I am feeling a bit stupid, but I haven't had time to try out the different
possibilities to model the Kafka -> Partitioned-Table-in-BQ pipeline in
Beam, until now.
I am using the snapshort 2.10 version at the moment and your comment was on
point: After rewriting the pipeline (which limits it to deal only with a
single topic for input and output instead of many, but that is ok), this
works:
pipeline
.apply(
KafkaIO.<String, String>read()
.withBootstrapServers(bootstrap)
.withTopic(topic)
.withKeyDeserializer(StringDeserializer.class)
.withValueDeserializer(ConfigurableDeserializer.class)

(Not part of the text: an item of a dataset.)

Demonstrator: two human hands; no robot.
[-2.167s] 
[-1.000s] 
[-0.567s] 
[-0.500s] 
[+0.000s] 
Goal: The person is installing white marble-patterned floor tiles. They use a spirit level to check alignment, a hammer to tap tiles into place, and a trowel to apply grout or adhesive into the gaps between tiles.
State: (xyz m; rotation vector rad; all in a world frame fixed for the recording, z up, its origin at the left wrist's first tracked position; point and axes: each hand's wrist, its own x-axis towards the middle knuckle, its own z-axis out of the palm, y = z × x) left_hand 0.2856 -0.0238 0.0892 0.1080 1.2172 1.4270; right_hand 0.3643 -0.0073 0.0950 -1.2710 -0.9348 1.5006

.updateConsumerProperties(
ImmutableMap.of(InputMessagesConfig.CONFIG_PROPERTY_NAME,
inputMessagesConfig))
.updateConsumerProperties(ImmutableMap.of("auto.offset.reset", "earliest"))
.updateConsumerProperties(ImmutableMap.of("group.id",
groupId))
.updateConsumerProperties(ImmutableMap.of("enable.auto.commit", "true"))
.withReadCommitted()
.withTimestampPolicyFactory(withEventTs)
.commitOffsetsInFinalize())
.apply(ParDo.of(new ToEventFn()))
.apply(
BigQueryIO.<Event>write()
.withMethod(BigQueryIO.Write.Method.FILE_LOADS)
.withTriggeringFrequency(refreshFrequency)
.withNumFileShards(1)
.to(projectId + ":" + dataset + "." + tableName)
.withTimePartitioning(new
TimePartitioning().setField("event_date"))
.withSchema(tableSchema)
.withFormatFunction(
(SerializableFunction<Event, TableRow>)
KafkaToBigQuery::convertUserEventToTableRow)
.withCreateDisposition(BigQueryIO.Write.CreateDisposition.CREATE_IF_NEEDED)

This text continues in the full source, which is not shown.